Assignment:
Copy each line of the data below with the word "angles".

Records supplied:
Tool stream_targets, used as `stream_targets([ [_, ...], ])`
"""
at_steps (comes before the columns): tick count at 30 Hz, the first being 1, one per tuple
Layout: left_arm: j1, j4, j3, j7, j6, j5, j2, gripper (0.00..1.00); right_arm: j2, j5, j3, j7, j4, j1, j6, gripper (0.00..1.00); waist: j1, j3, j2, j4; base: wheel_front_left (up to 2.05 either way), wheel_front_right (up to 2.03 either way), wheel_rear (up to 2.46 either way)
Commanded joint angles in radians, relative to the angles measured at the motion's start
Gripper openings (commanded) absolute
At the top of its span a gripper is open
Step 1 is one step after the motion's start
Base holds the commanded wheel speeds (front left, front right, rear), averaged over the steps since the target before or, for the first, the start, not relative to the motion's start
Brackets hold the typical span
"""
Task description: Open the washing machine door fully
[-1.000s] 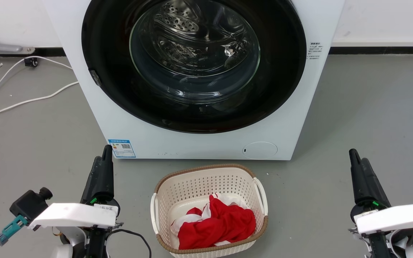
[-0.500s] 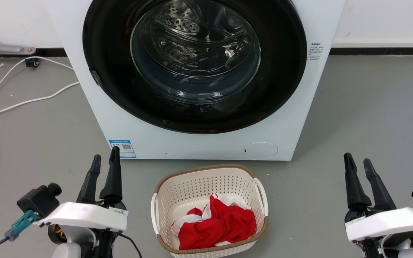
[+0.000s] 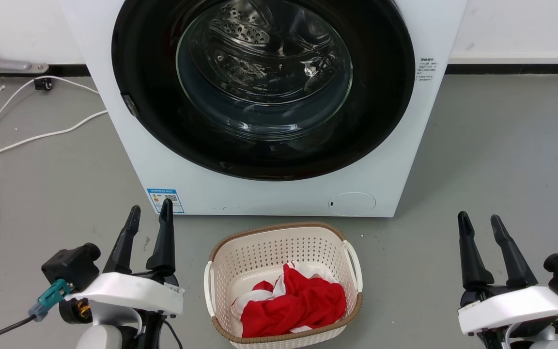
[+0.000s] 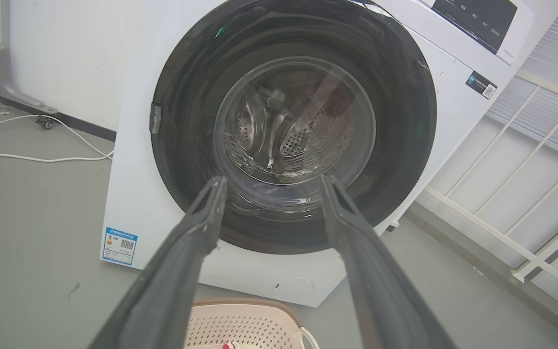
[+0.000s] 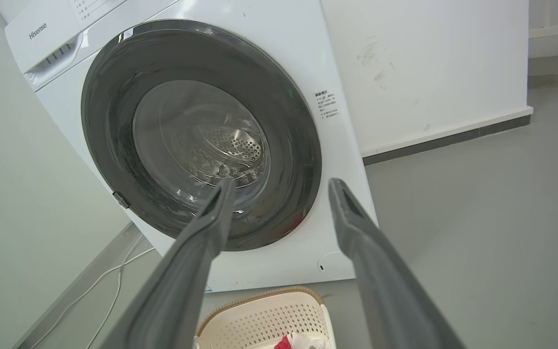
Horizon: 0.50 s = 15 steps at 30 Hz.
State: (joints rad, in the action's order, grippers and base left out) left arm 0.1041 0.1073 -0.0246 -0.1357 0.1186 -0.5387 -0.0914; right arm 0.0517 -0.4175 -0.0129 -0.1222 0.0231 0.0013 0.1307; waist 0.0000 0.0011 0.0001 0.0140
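Observation:
The washing machine door (image 3: 262, 87) is a big glossy black disc with a clear glass bowl centre, lying flat against the white machine front (image 3: 279, 194); it also fills the left wrist view (image 4: 293, 126) and right wrist view (image 5: 201, 135). A small grey latch tab (image 3: 129, 105) sits on its left rim. My left gripper (image 3: 150, 213) is open low at the left, well short of the machine. My right gripper (image 3: 478, 222) is open at the lower right, apart from the door. Nothing is between either pair of fingers.
A cream laundry basket (image 3: 221, 261) holding red and white cloth (image 3: 293, 303) stands on the grey floor right before the machine, between my arms. White cables (image 3: 27, 138) trail over the floor at the left. A small round white flap (image 3: 351, 203) marks the machine's lower right.
Both grippers have gone from shut to open, their fingers spreading apart. The left arm has shifted a little right and the right arm a little left. The door has not moved.

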Motion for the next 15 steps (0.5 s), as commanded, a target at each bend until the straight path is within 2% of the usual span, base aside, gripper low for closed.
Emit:
stream_targets([
  [1,0.016,-0.006,-0.004,-0.010,-0.004,0.030,-0.010,1.00,0.000,0.031,0.003,-0.005,-0.016,0.000,0.000,1.00,0.0000,0.000,-0.0001,0.000,0.00,0.00,0.00],
  [15,0.019,0.012,-0.029,-0.045,-0.019,0.170,-0.020,1.00,-0.001,0.166,0.005,-0.016,-0.023,0.013,0.000,1.00,0.0000,-0.001,-0.0001,0.002,0.00,0.00,0.00],
])
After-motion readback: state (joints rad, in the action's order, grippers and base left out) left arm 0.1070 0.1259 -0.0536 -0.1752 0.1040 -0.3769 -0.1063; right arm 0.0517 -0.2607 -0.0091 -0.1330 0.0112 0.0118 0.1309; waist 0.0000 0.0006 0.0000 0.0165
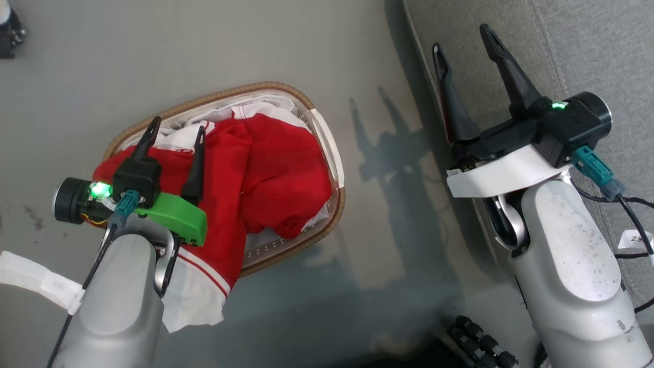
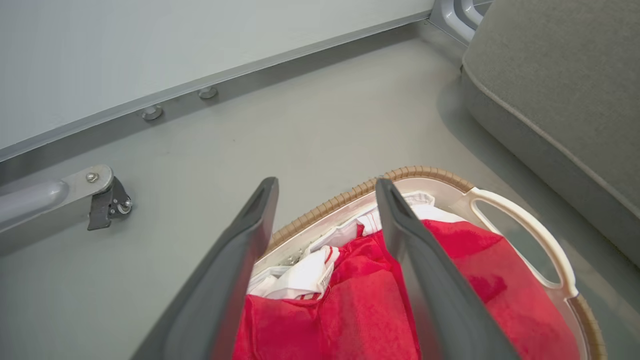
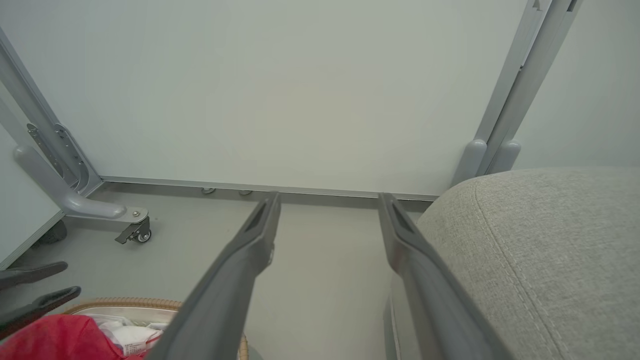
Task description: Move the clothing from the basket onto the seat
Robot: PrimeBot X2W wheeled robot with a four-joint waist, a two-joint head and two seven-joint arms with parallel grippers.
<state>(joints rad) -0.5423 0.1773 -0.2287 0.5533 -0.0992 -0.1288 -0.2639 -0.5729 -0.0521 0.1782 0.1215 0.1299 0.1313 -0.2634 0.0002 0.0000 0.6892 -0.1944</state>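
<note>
Red clothing [image 1: 276, 174] with white panels and striped trim fills the oval white basket [image 1: 327, 148] on the floor; one piece spills over its near rim. My left gripper [image 1: 176, 130] hovers open above the basket's left half, nothing between its fingers. The left wrist view looks down on the clothing [image 2: 360, 310] and the basket's [image 2: 525, 235] white handle between the open left gripper's [image 2: 325, 187] fingers. Over the left edge of the grey seat [image 1: 587, 56], my right gripper [image 1: 462, 38] stands open and empty. In the right wrist view, the right gripper [image 3: 327, 200] points past the seat [image 3: 540, 250].
A pale wall panel [image 3: 280, 90] on a wheeled metal frame [image 3: 135, 232] stands beyond the basket. Bare grey floor [image 1: 398, 214] separates basket and seat. Dark cables [image 1: 633, 214] trail over the seat by my right arm. The robot's dark base [image 1: 480, 342] shows at the bottom.
</note>
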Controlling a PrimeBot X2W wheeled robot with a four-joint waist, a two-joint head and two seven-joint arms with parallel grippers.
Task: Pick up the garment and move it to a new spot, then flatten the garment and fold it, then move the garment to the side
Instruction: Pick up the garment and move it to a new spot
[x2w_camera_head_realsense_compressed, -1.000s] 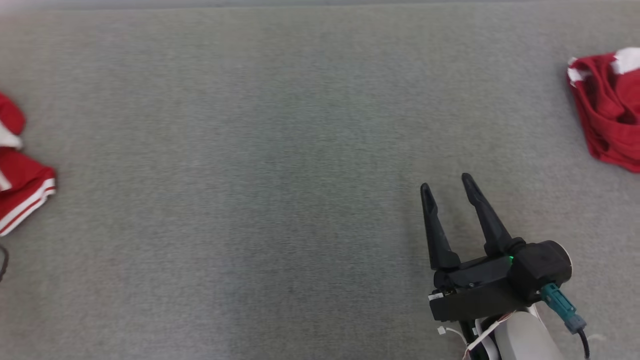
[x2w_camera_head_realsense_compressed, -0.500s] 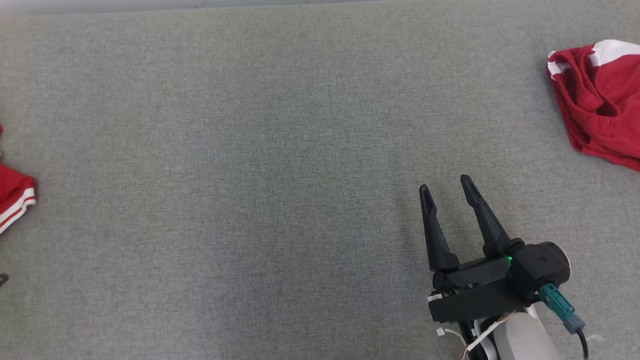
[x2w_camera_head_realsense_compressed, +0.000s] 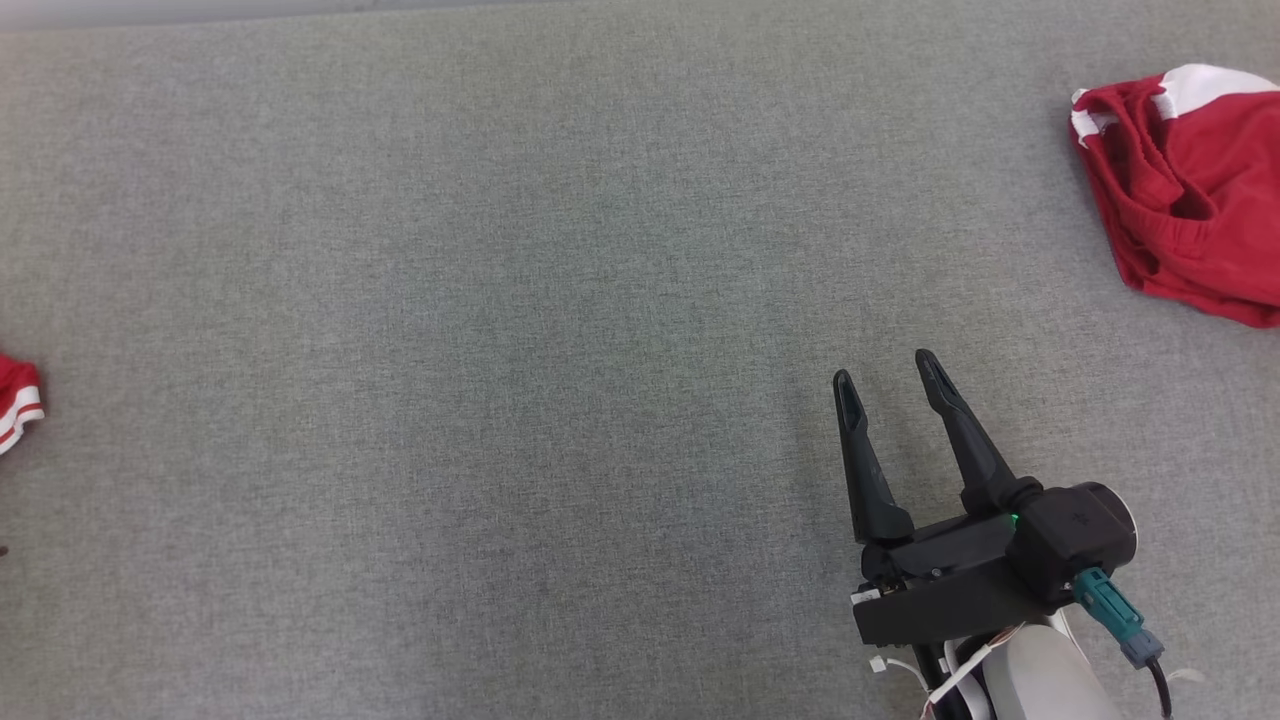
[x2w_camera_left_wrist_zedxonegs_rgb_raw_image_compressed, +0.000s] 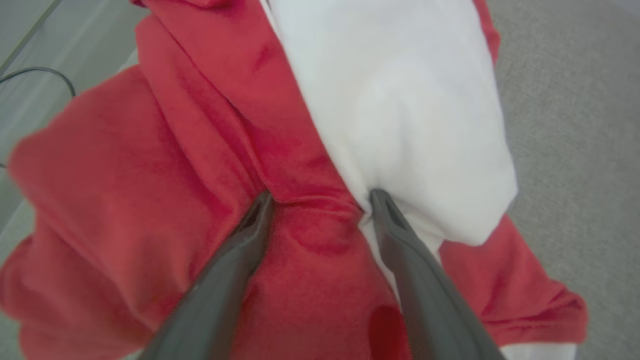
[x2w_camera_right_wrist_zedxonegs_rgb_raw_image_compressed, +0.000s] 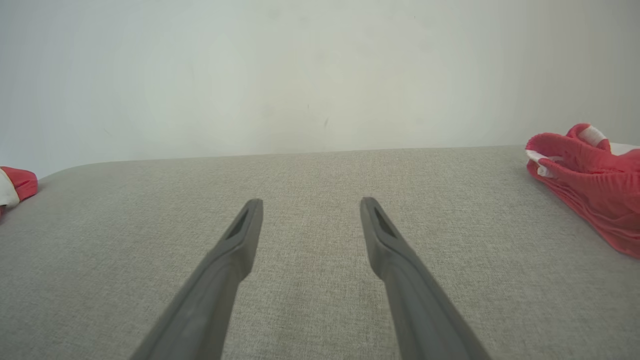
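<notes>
Left wrist view: left gripper (x2w_camera_left_wrist_zedxonegs_rgb_raw_image_compressed: 320, 196) has its fingers spread, tips pressing a bunched fold of the red-and-white garment (x2w_camera_left_wrist_zedxonegs_rgb_raw_image_compressed: 125, 165) at the surface's left edge.
Grip advice: probably the pick-up; close on that fold through both layers, then lift straight.
Surface (x2w_camera_head_realsense_compressed: 500, 300): grey cloth; its middle suits flattening.
Right gripper (x2w_camera_head_realsense_compressed: 885, 368): fingers apart, holding nothing, near edge.
Second red garment (x2w_camera_head_realsense_compressed: 1185, 190): far right corner.
Writing: none readable.
</notes>
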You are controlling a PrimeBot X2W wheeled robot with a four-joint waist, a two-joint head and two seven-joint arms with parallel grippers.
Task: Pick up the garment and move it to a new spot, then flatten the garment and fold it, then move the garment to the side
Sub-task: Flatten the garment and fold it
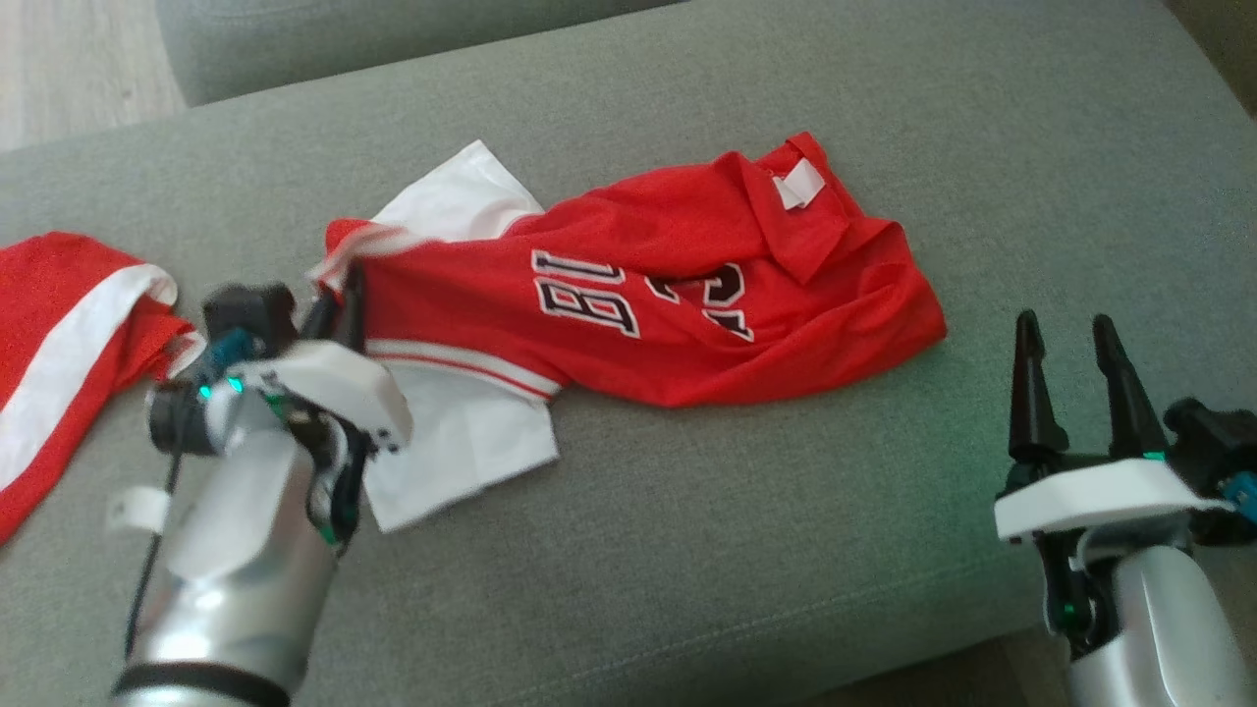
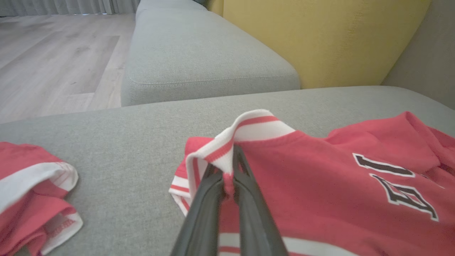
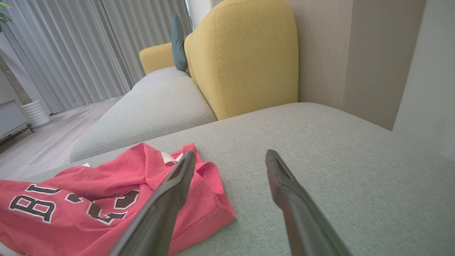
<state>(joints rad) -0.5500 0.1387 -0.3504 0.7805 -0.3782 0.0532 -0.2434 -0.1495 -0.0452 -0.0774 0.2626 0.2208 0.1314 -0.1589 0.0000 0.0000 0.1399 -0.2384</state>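
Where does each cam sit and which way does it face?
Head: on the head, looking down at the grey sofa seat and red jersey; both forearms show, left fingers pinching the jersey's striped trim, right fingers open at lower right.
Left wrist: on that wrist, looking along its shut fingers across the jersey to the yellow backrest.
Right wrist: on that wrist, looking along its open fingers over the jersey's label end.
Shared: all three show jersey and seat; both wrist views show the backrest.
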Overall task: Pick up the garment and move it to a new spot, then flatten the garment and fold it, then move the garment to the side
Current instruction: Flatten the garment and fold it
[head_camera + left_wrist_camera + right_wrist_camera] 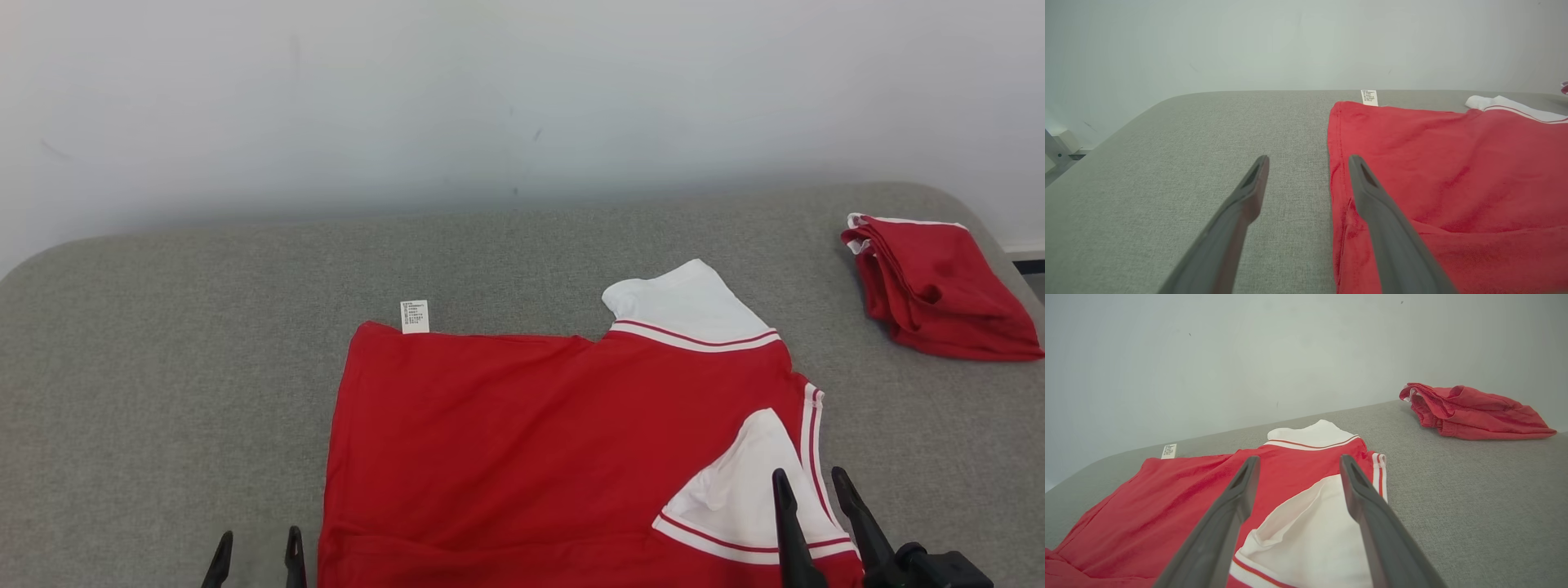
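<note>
Left tool (260,535) and right tool (808,474), both spread empty, hover by the flattened red-and-white fabric shirt (531,441), likely readying a fold.

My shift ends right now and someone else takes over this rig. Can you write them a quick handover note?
Both open and empty: left gripper at the shirt's left edge, right gripper over the near white sleeve.
The red shirt lies spread flat on the grey table, with that sleeve folded onto the body.
A folded red garment sits far right.
Left to do: finish folding, then move the shirt aside.
</note>
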Robot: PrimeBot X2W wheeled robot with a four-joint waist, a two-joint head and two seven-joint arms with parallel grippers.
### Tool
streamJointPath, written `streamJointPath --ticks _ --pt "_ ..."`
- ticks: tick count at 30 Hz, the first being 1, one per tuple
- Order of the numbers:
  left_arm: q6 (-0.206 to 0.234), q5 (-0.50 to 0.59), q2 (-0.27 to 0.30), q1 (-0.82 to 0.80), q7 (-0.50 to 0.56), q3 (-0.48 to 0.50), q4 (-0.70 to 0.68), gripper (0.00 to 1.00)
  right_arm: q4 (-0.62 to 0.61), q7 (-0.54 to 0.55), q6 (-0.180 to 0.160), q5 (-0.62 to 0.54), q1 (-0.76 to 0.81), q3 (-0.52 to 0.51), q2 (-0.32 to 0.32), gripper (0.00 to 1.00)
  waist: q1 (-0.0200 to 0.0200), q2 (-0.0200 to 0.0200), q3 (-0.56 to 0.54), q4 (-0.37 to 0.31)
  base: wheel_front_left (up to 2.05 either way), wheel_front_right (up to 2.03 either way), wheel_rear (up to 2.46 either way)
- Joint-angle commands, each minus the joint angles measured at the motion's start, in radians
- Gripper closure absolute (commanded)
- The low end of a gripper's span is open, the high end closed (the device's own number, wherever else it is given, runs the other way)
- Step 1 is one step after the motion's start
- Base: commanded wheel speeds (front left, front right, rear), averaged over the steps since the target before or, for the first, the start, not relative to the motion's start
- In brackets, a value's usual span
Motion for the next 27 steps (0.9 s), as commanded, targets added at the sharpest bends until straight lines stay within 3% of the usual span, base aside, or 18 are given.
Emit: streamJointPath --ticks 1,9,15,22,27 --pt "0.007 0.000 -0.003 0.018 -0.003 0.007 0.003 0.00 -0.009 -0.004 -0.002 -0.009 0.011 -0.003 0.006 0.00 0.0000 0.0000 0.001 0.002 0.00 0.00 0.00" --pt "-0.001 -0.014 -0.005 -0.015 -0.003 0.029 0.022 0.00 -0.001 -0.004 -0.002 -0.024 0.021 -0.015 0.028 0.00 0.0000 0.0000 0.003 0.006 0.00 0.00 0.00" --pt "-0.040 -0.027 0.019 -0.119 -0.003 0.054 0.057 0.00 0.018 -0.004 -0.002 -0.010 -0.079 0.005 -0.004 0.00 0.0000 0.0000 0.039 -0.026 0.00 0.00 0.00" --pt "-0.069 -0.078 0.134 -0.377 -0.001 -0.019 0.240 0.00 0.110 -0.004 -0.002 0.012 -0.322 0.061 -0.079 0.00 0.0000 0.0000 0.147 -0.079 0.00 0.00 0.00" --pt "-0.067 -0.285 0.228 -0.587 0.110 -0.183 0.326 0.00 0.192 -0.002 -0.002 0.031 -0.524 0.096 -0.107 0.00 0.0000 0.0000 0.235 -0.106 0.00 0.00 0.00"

Answer to this task:
Commanded joint angles in radians, relative to the angles measured at the motion's start
- Joint-angle commands, each minus the joint angles measured at the motion's start, in radians

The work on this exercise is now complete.